Chimène Badi : "j'ai été victime de rumeurs". Interview
Depuis le début de sa carrière, en 2003, Chimène Badi a vendu plus de 3 millions de disques. Trois ans après Le miroir, elle revient le 3 mai prochain avec un quatrième album Laisse les dire qui ressemble à la femme qu’elle est devenue : adoucie et maîtrisée. Même si la nouvelle Chimène Badi règle ses comptes avec ceux qui l’ont blessée…
Commençons par le single « Laisse les dire ». Il évoque des rumeurs sur vous, des cancans qui vous ont fortement blessées.
C’étaient des médisances au ras des pâquerettes. Les médias ne m’ont pas épargnés. Je ne sais pas pourquoi j’ai été victime d’acharnement, mais j’ai décidé que cela n’allait plus m’atteindre. J’ai lu tout et n’importe quoi, tant sur ma vie professionnelle que sur ma vie privée. Dans cette chanson, j’ai voulu répondre sobrement et clairement à toutes les personnes qui n’ont pas été sympas avec moi. Le texte dit par exemple : « Laisse le venin couler et à quoi bon lutter contre les vents et marées… ». Ca me permet de tourner la page sur plein de choses.
C’est la raison pour laquelle vous avez quitté la région parisienne pour vous installer dans le sud ? Une fuite en avant ?
En France, on n’aime pas forcément les réussites fulgurantes. Je me suis éloignée volontairement pour faire le point et reprendre pied avec la réalité.
La chanson « D’une fille à sa mère », c’est pour couper le cordon avec votre mère ou pour lui rendre hommage ?

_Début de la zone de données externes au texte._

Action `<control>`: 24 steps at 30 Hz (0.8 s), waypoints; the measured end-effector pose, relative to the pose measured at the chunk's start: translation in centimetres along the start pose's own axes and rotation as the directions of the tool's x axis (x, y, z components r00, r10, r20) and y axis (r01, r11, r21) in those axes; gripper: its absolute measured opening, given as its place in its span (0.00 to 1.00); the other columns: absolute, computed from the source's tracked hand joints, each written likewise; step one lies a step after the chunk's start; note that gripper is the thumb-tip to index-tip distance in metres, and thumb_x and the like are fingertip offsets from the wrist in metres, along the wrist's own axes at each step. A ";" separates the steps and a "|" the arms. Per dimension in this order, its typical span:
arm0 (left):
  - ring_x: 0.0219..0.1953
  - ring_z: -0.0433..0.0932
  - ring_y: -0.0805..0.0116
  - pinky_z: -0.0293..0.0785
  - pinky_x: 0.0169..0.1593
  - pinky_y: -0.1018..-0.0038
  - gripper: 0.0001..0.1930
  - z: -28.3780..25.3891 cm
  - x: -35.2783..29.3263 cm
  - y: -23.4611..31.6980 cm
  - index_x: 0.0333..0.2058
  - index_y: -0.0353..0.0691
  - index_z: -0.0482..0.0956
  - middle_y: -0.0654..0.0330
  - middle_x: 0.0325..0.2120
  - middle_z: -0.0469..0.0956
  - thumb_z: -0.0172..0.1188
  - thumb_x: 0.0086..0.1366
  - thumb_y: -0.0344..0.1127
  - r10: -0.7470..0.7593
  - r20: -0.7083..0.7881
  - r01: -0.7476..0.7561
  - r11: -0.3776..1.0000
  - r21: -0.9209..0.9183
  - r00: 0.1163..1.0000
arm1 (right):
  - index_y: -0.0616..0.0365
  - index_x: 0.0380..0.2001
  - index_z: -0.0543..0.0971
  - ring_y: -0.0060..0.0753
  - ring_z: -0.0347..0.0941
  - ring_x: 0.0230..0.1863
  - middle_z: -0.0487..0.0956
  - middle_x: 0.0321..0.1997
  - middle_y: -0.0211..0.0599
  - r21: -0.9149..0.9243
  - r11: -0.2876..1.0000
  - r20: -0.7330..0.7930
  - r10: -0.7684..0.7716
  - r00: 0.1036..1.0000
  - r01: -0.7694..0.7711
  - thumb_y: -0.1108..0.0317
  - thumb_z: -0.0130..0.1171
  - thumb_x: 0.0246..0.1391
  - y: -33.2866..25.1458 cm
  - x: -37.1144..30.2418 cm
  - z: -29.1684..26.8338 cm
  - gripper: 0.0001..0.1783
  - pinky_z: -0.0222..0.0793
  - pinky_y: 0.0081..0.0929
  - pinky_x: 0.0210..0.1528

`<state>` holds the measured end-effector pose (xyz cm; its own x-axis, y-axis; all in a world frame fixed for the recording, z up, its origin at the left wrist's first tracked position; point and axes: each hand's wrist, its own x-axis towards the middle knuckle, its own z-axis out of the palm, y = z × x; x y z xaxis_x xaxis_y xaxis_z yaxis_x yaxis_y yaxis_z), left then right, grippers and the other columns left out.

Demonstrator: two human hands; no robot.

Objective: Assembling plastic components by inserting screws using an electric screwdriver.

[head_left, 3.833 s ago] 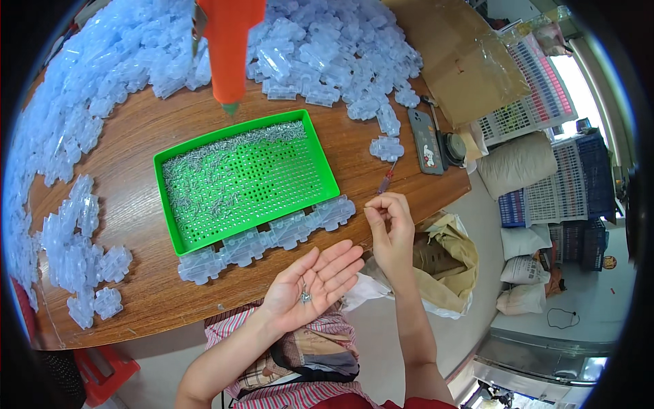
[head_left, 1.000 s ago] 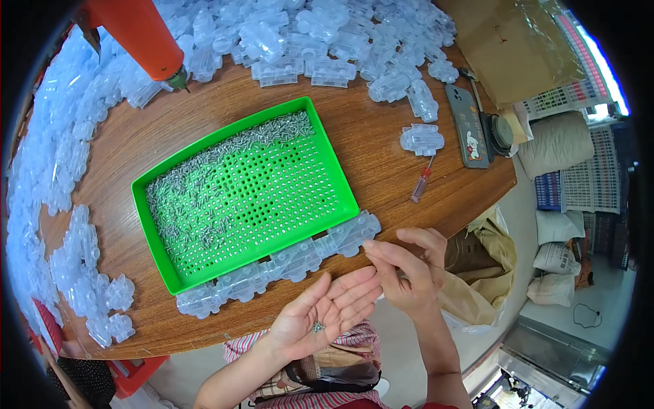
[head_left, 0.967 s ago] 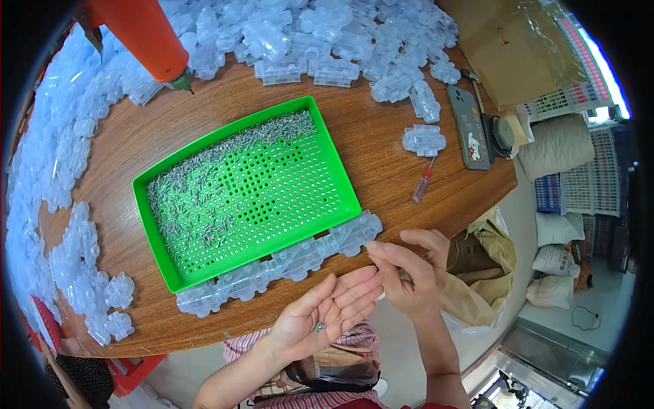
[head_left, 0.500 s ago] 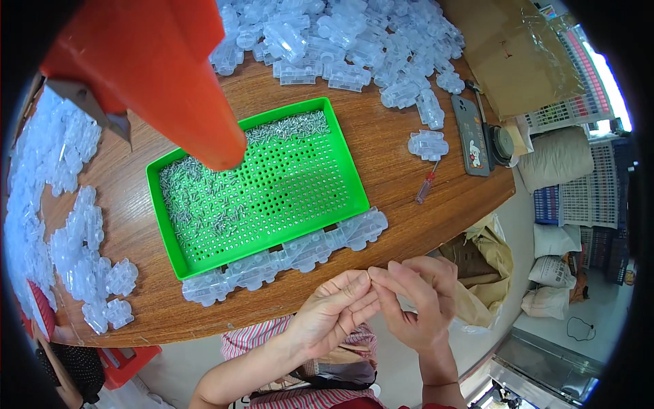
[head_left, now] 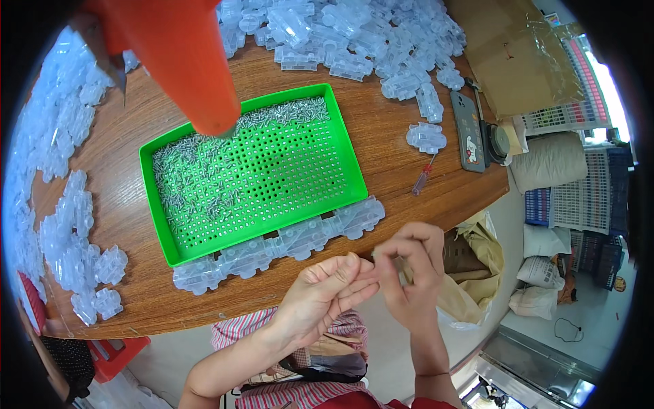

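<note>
Over the table's front edge, my left hand (head_left: 317, 296) is held palm up, its thumb pressed against the index finger. Close beside its fingertips is my right hand (head_left: 415, 286), thumb and forefinger pinched together and slightly blurred. Whatever either pinch holds is too small to make out. Beyond the hands, clear plastic housings (head_left: 300, 238) lie in a row along the near side of a green perforated tray (head_left: 306, 177). Small metal screws (head_left: 286, 112) gather along the tray's far and left sides. A large orange tapered tool (head_left: 184, 75) hangs down over the tray's far edge.
Heaps of clear plastic parts (head_left: 334, 34) cover the table's back and left. At right are a single clear part (head_left: 426, 138), a small screwdriver (head_left: 422, 178), a phone (head_left: 469, 129) and a cardboard box (head_left: 511, 61). Another person's dotted clothing (head_left: 71, 361) shows at lower left.
My right fingertips have come slightly apart from my left ones. The whole view has shifted a little, with the tray and orange tool appearing higher and farther left.
</note>
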<state>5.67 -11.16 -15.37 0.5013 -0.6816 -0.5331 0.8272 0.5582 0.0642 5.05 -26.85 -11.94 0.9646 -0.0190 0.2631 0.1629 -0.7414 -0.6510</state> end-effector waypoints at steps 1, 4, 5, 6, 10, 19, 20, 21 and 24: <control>0.47 0.79 0.65 0.78 0.52 0.71 0.15 0.2 -0.1 0.2 0.41 0.32 0.75 0.52 0.42 0.78 0.48 0.71 0.39 -0.025 -0.028 0.025 1.000 -0.013 0.999 | 0.55 0.31 0.79 0.35 0.65 0.38 0.71 0.37 0.33 0.025 0.997 -0.057 0.075 0.996 -0.074 0.76 0.65 0.43 0.5 0.0 0.8 0.10 0.62 0.32 0.39; 0.51 0.76 0.62 0.73 0.57 0.68 0.21 -0.2 -0.7 0.5 0.46 0.29 0.74 0.46 0.47 0.76 0.45 0.72 0.44 -0.034 -0.013 0.034 0.999 0.006 0.999 | 0.54 0.32 0.79 0.37 0.64 0.38 0.70 0.37 0.33 -0.201 0.974 -0.102 -0.131 0.986 0.109 0.76 0.65 0.44 2.4 0.4 1.7 0.10 0.61 0.33 0.41; 0.52 0.76 0.63 0.72 0.58 0.69 0.21 -0.3 -0.8 0.6 0.47 0.28 0.73 0.46 0.48 0.76 0.45 0.72 0.44 -0.063 0.024 0.064 0.997 -0.033 0.998 | 0.54 0.32 0.79 0.37 0.64 0.38 0.70 0.37 0.33 -0.201 0.973 -0.098 -0.133 0.986 0.111 0.76 0.65 0.44 2.6 0.5 1.7 0.10 0.61 0.33 0.41; 0.52 0.76 0.63 0.72 0.58 0.69 0.21 -0.4 -1.0 0.7 0.47 0.28 0.73 0.46 0.48 0.76 0.45 0.72 0.44 -0.063 0.020 0.064 0.997 -0.036 0.998 | 0.54 0.33 0.79 0.38 0.64 0.39 0.70 0.37 0.32 -0.239 0.958 -0.080 -0.185 0.980 0.161 0.75 0.65 0.44 2.7 0.5 1.7 0.10 0.61 0.33 0.41; 0.57 0.71 0.54 0.69 0.61 0.61 0.20 -0.6 -1.2 0.9 0.46 0.29 0.74 0.43 0.50 0.74 0.45 0.72 0.43 -0.107 -0.007 0.105 0.983 -0.150 0.994 | 0.53 0.34 0.79 0.38 0.65 0.40 0.71 0.38 0.32 -0.339 0.907 -0.044 -0.280 0.959 0.250 0.74 0.65 0.45 3.1 0.3 2.3 0.10 0.61 0.33 0.42; 0.58 0.70 0.52 0.68 0.61 0.60 0.19 -0.7 -1.0 0.8 0.46 0.30 0.74 0.43 0.51 0.73 0.46 0.72 0.42 -0.108 -0.006 0.103 0.968 -0.229 0.994 | 0.54 0.34 0.80 0.38 0.65 0.41 0.71 0.39 0.32 -0.418 0.868 -0.052 -0.318 0.947 0.268 0.73 0.66 0.46 3.3 0.3 2.4 0.10 0.62 0.32 0.42; 0.58 0.70 0.52 0.68 0.62 0.60 0.19 -0.7 -1.0 0.8 0.46 0.30 0.74 0.43 0.51 0.73 0.46 0.72 0.42 -0.106 -0.003 0.103 0.967 -0.233 0.994 | 0.54 0.34 0.80 0.38 0.65 0.41 0.71 0.39 0.32 -0.418 0.868 -0.053 -0.318 0.947 0.268 0.73 0.66 0.46 3.3 0.2 2.4 0.10 0.62 0.32 0.42; 0.58 0.70 0.52 0.68 0.62 0.60 0.19 -0.7 -1.0 0.9 0.46 0.30 0.74 0.43 0.51 0.73 0.46 0.72 0.42 -0.107 -0.001 0.103 0.967 -0.232 0.994 | 0.53 0.35 0.80 0.38 0.65 0.41 0.71 0.40 0.32 -0.421 0.867 -0.056 -0.318 0.946 0.266 0.72 0.66 0.46 3.3 0.2 2.4 0.10 0.62 0.33 0.42; 0.58 0.69 0.52 0.68 0.62 0.60 0.19 -0.7 -1.0 0.9 0.46 0.30 0.74 0.43 0.51 0.73 0.46 0.72 0.42 -0.116 0.001 0.113 0.967 -0.229 0.993 | 0.52 0.35 0.81 0.39 0.65 0.41 0.71 0.40 0.33 -0.423 0.868 -0.068 -0.316 0.946 0.260 0.72 0.67 0.45 3.4 -0.1 2.5 0.11 0.62 0.33 0.42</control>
<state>5.74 -9.63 -15.41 0.4022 -0.7424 -0.5358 0.7983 0.5709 -0.1917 6.03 -27.66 -15.95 0.8469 0.1707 0.5035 0.3043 -0.9323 -0.1957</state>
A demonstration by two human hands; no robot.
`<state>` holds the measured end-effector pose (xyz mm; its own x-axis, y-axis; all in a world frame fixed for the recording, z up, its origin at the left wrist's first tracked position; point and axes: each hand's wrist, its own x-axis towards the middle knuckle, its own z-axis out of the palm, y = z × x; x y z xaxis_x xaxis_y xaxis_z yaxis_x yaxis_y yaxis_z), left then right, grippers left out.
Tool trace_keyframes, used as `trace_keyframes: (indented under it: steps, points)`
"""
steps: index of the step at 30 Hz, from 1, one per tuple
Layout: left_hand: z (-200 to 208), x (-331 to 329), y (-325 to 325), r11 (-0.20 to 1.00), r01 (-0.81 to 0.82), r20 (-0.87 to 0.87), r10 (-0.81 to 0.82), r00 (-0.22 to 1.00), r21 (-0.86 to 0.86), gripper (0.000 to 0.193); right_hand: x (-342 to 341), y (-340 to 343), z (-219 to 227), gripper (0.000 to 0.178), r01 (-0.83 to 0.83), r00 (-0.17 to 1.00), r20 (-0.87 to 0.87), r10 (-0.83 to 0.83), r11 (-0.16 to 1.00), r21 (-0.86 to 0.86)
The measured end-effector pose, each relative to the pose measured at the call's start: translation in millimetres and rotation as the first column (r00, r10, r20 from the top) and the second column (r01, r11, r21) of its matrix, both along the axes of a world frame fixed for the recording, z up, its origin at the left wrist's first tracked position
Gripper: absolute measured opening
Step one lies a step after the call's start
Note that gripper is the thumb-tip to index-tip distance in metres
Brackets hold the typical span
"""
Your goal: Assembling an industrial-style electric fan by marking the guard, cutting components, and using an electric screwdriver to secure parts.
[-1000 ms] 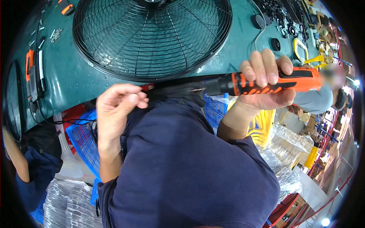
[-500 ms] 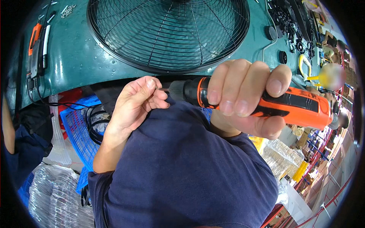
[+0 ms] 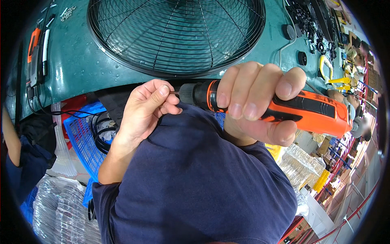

Un peu des deux… pour lui faire du bien, pour la soulager. C’est une maman qui est très proche de ses enfants et même, parfois trop. Elle peut s’abîmer. Il y a plein de maman comme la mienne, mais j’ai trouvé que c’était parfois trop douloureux pour elle comme pour moi. Je lui ai écrit cette chanson, un peu comme un cadeau. C’était important pour moi de lui dire tout ça… ce titre, c'est un cadeau que je lui fait. Une sorte de manière de lui dire. Il est temps que tu t'occupes de ta propre vie maintenant.
La chanson « En vous », écrite par Grand Corps Malade, est un hommage à votre public. Vous avez hâte de le retrouver ?
Cela fait trois ans que je ne suis pas remontée sur scène. Je vous assure qu’il y a des moments où c’est assez difficile pour moi dans la vie de tous les jours parce que la scène et le public me manquent à un point fou. J’ai un respect et un véritable amour pour lui… et ce ne sont pas des paroles en l’air.
Vous dites que cet album est un véritable « recommencement ». Presque comme si vous sortiez votre premier disque…
Quand on arrête plusieurs années son métier, il y a les habitudes qui s’en vont et c’est tant mieux. J’ai donc vécu la réalisation de ce disque comme si je recommençais à zéro. Le fait d’écrire, de composer, de choisir les titres, les thèmes des chansons, l’image que je veux donner aujourd’hui, bref de participer de A à Z à toutes les étapes d’un album, étaient nouveau pour moi.
Il y a un grand paradoxe entre les musiques rythmées et groovy qui dominent cet album et votre nouvelle façon de chanter.
Sans parler de pudeur, c’était le moment pour moi de chanter avec plus de retenue. J’avais envie de me replier sur moi pour interpréter ces nouveaux titres plus intensément. J’en avais marre d’être dans la démonstration vocale. Dans une carrière, le but, c’est de savoir se renouveler. Pour cet album, je voulais monter quelques marches et prendre un peu plus de risques.